Thrissur moms' collective tastes success in 'theatre experiment' for special children


Anand Prince

The members in the collective leaving the theatre after the film show / Photo Courtesy: Jasmine Anwar

Even when the state government is not seen as very proactive in ensuring differently-abled friendly entertainment spaces, a collective of mothers in Thrissur has taken the baby steps for claiming the rights of their special children.

A group of 20 mothers who are in and around the Irinjalakuda region of Thrissur, know one another since the time they enrolled their children in a special school in the locality. They meet on a regular basis as they are the ones who accompany the children to the school. They have been planning for a long time to take their special children as a group to some leisure activity. The discussion on the topic gained new momentum when pandemic curbs were lifted after a gap of two years. They decided to arrange a special film show for their children. On June 9, these mothers along with their 20 wards with special needs watched the Malayalam movie Jo and Jo (Jomon & Jomol) in a local theatre.

According to Jasmine Anwar, mother of a child having cerebral palsy, “the mothers had a worry how children would react to the experience”. Pertinently, among the 20 children, for more than half it was their first visit to the theatre in their lifetime. 18 of the children are having cerebral palsy while two of them have down's syndrome.

The mothers arranged for the special show because they thought that if some child makes some noise or starts to cry or become restless, it should not bother others. However, interestingly, nothing of that sort happened and all the children enjoyed the show to their heart's content. The theatre staffers too were very welcoming. Moreover, these mothers were happy to see how their children enjoyed the film show.
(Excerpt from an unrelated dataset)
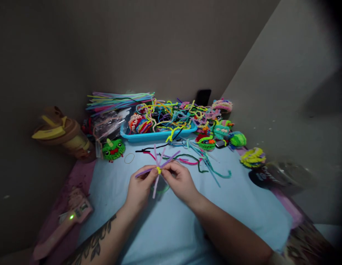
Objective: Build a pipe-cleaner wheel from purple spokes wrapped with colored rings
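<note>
Between my two hands is a star-shaped bundle of purple and lilac pipe cleaners (156, 186) with a small yellow pipe cleaner (159, 170) wound at its middle. My left hand (142, 181) pinches the bundle from the left, thumb and fingers closed near the yellow centre. From the other side my right hand (180, 180) also pinches close to the yellow centre, its fingertips partly hidden. Purple legs stick out above, below and to both sides. Behind the lower leg a blurred green loop (161, 189) shows near the cloth.
A blue tray (157, 137) heaped with loose pipe cleaners stands at the back. A green pipe-cleaner figure (113, 149) and a rubber band (129, 158) lie left. Teal pipe cleaners (211, 165) lie to the right. A brown cup (68, 136) and a pink glue gun (68, 226) are farther left.
</note>
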A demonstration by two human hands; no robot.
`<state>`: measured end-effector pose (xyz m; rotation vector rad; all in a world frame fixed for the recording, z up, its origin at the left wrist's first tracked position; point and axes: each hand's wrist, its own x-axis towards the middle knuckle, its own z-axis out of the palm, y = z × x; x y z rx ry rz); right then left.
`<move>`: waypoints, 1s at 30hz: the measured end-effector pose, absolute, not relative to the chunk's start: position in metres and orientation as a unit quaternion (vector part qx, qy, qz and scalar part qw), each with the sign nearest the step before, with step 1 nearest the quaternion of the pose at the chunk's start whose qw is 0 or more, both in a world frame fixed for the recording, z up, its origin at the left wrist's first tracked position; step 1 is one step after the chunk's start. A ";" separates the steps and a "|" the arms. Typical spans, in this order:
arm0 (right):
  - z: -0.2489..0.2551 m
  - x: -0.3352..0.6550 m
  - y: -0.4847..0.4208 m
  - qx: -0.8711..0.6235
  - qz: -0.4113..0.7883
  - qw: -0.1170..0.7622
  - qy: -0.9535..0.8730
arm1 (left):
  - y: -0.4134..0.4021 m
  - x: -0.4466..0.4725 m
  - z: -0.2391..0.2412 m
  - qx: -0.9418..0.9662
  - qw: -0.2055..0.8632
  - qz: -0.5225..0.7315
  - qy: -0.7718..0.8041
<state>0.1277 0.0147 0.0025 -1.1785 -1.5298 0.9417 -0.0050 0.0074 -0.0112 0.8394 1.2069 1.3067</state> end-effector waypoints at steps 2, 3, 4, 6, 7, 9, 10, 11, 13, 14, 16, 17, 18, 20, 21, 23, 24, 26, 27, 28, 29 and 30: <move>0.003 0.127 0.014 -0.481 0.364 0.478 -0.638 | 0.007 -0.006 -0.011 0.376 0.548 0.547 0.508; 0.003 0.127 0.013 -0.481 0.355 0.479 -0.643 | 0.007 -0.006 -0.010 0.387 0.543 0.544 0.510; 0.003 0.126 0.012 -0.481 0.348 0.479 -0.647 | 0.007 -0.007 -0.009 0.396 0.537 0.540 0.513; 0.003 0.124 0.011 -0.484 0.340 0.475 -0.652 | 0.007 -0.007 -0.006 0.407 0.521 0.539 0.522; 0.003 0.124 0.011 -0.485 0.340 0.474 -0.652 | 0.008 -0.007 -0.005 0.410 0.514 0.540 0.526; 0.003 0.123 0.012 -0.487 0.350 0.472 -0.646 | 0.008 -0.008 -0.004 0.408 0.508 0.543 0.530; 0.003 0.123 0.012 -0.490 0.355 0.472 -0.641 | 0.008 -0.008 -0.003 0.402 0.510 0.546 0.530; 0.003 0.123 0.013 -0.492 0.359 0.471 -0.638 | 0.008 -0.008 -0.003 0.397 0.514 0.546 0.529; 0.003 0.124 0.013 -0.495 0.356 0.466 -0.641 | 0.008 -0.008 -0.003 0.390 0.528 0.541 0.526; 0.003 0.125 0.012 -0.494 0.349 0.463 -0.648 | 0.008 -0.008 -0.003 0.389 0.535 0.537 0.524; 0.003 0.127 0.011 -0.482 0.321 0.458 -0.674 | 0.009 -0.008 -0.003 0.389 0.544 0.529 0.521; 0.002 0.129 0.010 -0.470 0.300 0.457 -0.692 | 0.009 -0.008 -0.003 0.387 0.546 0.528 0.523; 0.001 0.130 0.010 -0.456 0.273 0.459 -0.712 | 0.010 -0.009 -0.003 0.384 0.547 0.527 0.524; -0.002 0.133 0.009 -0.425 0.204 0.466 -0.749 | 0.010 -0.008 -0.004 0.374 0.548 0.529 0.530; -0.004 0.135 0.008 -0.415 0.163 0.470 -0.762 | 0.010 -0.008 -0.003 0.368 0.549 0.529 0.533; -0.006 0.138 0.008 -0.412 0.084 0.476 -0.773 | 0.010 -0.007 -0.002 0.365 0.560 0.518 0.533; -0.006 0.139 0.008 -0.413 0.052 0.475 -0.775 | 0.010 -0.007 0.000 0.370 0.569 0.508 0.530; -0.005 0.141 0.008 -0.410 0.013 0.467 -0.783 | 0.010 -0.006 0.002 0.387 0.587 0.490 0.516; -0.004 0.142 0.009 -0.406 0.004 0.459 -0.790 | 0.010 -0.005 0.003 0.393 0.594 0.485 0.508; -0.003 0.142 0.009 -0.403 0.000 0.452 -0.796 | 0.010 -0.005 0.004 0.393 0.601 0.483 0.500; -0.002 0.142 0.009 -0.401 -0.002 0.447 -0.800 | 0.010 -0.005 0.004 0.389 0.610 0.484 0.493; -0.002 0.142 0.010 -0.402 -0.003 0.446 -0.800 | 0.009 -0.005 0.003 0.385 0.619 0.482 0.486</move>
Sheeba Suresh, another mother who is part of the collective, shared her joy. "My daughter is 12-year-old and at home she mostly watches sitcoms and reality shows on TV. We thought she does not like movies. But the way she was enjoying the film in its fullest spirit in the theatre experience surprised us," she said.

Representative image | Photo: Mathrubhumi

Apparently, almost all mothers in the collective are the ones who dropped their careers for the upbringing of their children. Their wards are in the ages between eight to 18. The mothers and wards are forced to avoid theaters as accessibility for the differently-abled is poor in most theatres across the state. Another major concern has been whether their presence affects the viewing experience of others in theatres. But what these mothers learnt from this theatre experiment is that their children can be confidently brought to places of social interaction and entertainment spaces.

"The theater experience was really an eye-opener. It changed our perspective and that of our families. After the show children feel that they would like to watch films in theatres, at least once in every month. It has given us an opportunity to shed our inhibitions and concerns about theatre visit," said Sindhu MR, another mother.

Ashish V Shaju, aged 18 who watched the film said that it was his second film at a theatre and "it was a really different experience to watch the film with friends". According to Fathima PA, aged 16 who had fear while visiting theatres in her childhood, said that she was completely happy during this film show. "I will go to the theater again and again. We all want to enjoy it," she added.

Meanwhile, mothers urged that authorities concerned should make policy wise intervention to make theatres differently-abled friendly so that their children can enter cinema halls without seeking anyone's help. Most theatres don't even have ramps and the seating arrangements are not fit to accommodate wheelchairs. They asserted that it wouldn't be a practical thing to knock for or accept "mercy or charity" every time and they want accessibility for differently-abled people to be guaranteed by the government, as it is their constitutional right.

Representative Image | Photo: Gettyimages.in

Referring to the film theatre experiment, Dr. Seema Girija Lal, co- founder of Together We Can advocacy group and a special educator cum psychologist, said that it is great that the parents got together to voice for the rights of their children and have access to public spaces such as theatres. Yet, what was created was a segregated space and screening due to inaccessibility to common spaces and times, she pointed out.

"Segregation is a counterproductive solution. It is important to understand from the perspectives of both the theatre owner and the mothers and co-create a way forward to accommodate all wheelchair users. We are voicing the same here in Ernakulam for accessibility issues with the theatres. Mayor Anil Kumar has initiated discussions and is working on a way forward," she said.

Paresh Palicha, a film critic and a person effectively mitigating cerebral palsy, who is also a disability rights activist pointed out about the harmonized guidelines released on 23rd March 2016 in tune with The Rights of Persons with Disabilities (RPwD) Act, 2016. "According to the mandate, theatres should have basic facilities like ramps or lifts. However it seems theatre owners are not bothered about it. Even when these theatres get renovated, the authorities concerned that sanction the construction fail to ensure whether they are abiding by the mandate in place," he said.

It may be noted that actually these mothers are made to cherish the experience from 'special show' as a success because the policy framework fails to imbibe an inclusive approach and it has normalized segregation in public spaces. Glaringly, it is a problematic trend.